Hyperthyroid Treatment:
- Meds help control hyperthyroidism and thyrotoxicosis (thyroid storm) especially prior to surgery or radioactive iodine treatment.
- Propylthiouracil (PTU) and Methimazole (Tapazole).
- Potassium iodide (SSKI, Lugols solution) is used to prep for thyroidectomy. Reduces size of thyroid. Will get a brassy taste, dyspepsia. Monitor agranulocytosis.
4
Q
Adrenal Glands and its Hormones
A
Adrenal glands produce 3 steroid hormones: SSS
- Glucocorticoids influence carb metabolism (SUGAR)
- Mineralocorticoids modulate salt and water balance (SALT)

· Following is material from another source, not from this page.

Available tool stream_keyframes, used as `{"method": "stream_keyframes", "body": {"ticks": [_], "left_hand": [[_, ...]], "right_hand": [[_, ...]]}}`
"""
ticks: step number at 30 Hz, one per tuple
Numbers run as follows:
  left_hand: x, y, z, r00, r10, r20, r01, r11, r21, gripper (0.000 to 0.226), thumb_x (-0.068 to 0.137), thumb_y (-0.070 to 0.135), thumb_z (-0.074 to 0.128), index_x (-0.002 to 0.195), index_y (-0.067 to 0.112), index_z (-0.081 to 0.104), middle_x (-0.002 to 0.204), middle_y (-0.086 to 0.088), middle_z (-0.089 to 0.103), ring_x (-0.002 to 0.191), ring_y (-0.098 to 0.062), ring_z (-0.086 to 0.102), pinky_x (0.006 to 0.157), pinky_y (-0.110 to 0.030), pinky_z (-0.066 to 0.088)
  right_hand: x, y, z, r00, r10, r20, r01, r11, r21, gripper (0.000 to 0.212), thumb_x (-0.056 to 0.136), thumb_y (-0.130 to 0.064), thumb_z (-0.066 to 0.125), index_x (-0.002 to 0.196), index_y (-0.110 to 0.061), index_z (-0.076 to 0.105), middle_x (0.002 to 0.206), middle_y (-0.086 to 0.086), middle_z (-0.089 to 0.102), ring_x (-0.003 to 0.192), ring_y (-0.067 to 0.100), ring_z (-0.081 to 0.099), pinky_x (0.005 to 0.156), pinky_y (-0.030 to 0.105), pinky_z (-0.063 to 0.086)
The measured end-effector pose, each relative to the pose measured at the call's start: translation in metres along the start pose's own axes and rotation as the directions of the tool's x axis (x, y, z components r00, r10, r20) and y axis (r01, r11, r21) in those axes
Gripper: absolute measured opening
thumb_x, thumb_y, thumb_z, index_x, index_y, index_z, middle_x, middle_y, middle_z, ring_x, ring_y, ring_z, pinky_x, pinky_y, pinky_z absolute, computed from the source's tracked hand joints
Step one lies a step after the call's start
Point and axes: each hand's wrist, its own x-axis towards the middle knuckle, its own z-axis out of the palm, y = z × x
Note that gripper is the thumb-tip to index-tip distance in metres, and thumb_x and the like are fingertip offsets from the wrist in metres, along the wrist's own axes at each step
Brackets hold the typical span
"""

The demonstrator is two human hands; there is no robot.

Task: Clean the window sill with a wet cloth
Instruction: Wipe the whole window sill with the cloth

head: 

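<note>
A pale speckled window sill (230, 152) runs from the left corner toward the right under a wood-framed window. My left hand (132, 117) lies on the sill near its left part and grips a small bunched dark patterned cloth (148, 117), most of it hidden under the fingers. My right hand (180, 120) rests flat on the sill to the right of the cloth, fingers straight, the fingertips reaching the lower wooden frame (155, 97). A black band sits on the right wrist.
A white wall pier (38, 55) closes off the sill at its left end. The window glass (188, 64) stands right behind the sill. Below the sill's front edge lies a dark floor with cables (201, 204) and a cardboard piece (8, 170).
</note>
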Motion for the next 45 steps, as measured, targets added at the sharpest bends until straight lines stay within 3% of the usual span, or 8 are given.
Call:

- Androgens for expression of sexual characteristics (SEX)
- Glucocorticoids:
- Cortisol is the most important.
- Physiologic effects are carb protein fat metabolism, vascular permeability, skeletal muscle function, mood (CNS), and stress response. - Mineralocorticoids:
- Aldosterone is the most important.
- Renal: If there is an aldosterone insufficiency, the kindneys will be affected and result in hyponatremia, hyperkalemia, acidosis, cellular dehydration, and reduction in ECF).
- Cardiac: If aldosterone is high, dysrhythmias and ischemia.

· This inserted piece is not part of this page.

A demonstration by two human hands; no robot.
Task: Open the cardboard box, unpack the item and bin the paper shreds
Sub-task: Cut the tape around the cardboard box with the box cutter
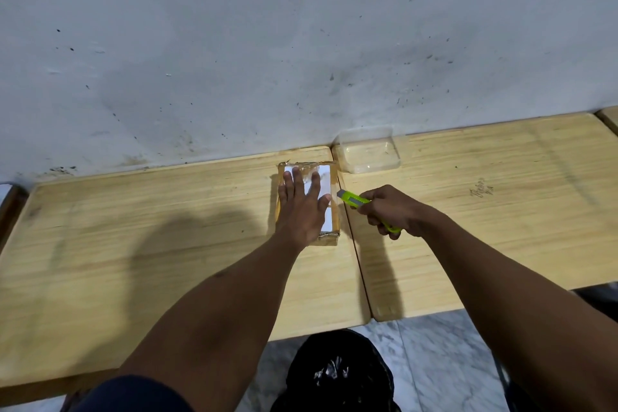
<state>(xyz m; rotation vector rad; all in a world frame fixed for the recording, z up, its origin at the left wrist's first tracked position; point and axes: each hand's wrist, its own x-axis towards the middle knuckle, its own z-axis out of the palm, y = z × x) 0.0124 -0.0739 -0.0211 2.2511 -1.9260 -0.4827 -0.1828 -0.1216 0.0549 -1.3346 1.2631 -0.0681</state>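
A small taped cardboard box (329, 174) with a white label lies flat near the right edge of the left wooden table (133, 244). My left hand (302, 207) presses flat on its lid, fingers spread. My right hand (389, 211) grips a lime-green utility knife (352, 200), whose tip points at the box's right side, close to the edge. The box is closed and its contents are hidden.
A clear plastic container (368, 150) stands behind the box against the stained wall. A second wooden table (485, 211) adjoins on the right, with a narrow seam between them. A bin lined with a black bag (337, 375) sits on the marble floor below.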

- Aldosterone secretion is regulated by RAAS system. - Androgens for male/female sexual characteristics.
5
Q
Addisons Disease
A
Adrenal Cortical Insufficiency:
- Layers of the adrenal cortex are destroyed.
- Adrenal Cortical hormones are deficient.
- Autoimmune, rare.
Symptoms:
- Bronzed skin patches.
- Changes of distribution of body hair.
- GI disturbances.
- Weakness.
- Hypoglycemia.
- Postural hypotension (over 20 difference a problem).
- Weight loss.
Adrenal Crisis:
- Profound fatigue
- Dehydration
- Low BP (vascular collapse)
- Renal shut down
- Decreased NA, Increased K
Treatment:
- If cortisol deficient, give synthetic glucocorticoid like prednisone or hydrocortisone.
- If aldosterone deficient, give synthetic mineralocorticoid like fludrocortisone.
6
Q
Cushing Syndrome
A
Cushing Syndrome:
- Excess glucocorticoid hormone.
- Caused by excess ACTH production from pituitary or adenoma (a tumor).
- Signs are a buffalo hump, moon face, hirsutism (excessive hair growth), glucose impairment, HBP, striae, fatigue etc, see the PowerPoint.
Treatment:
- If adrenal/pituitary adenoma, or carcinoma, remove it.
- If bilateral removal is necessary, replacement therapy of glucocorticoids and mineralocorticoids needed for life.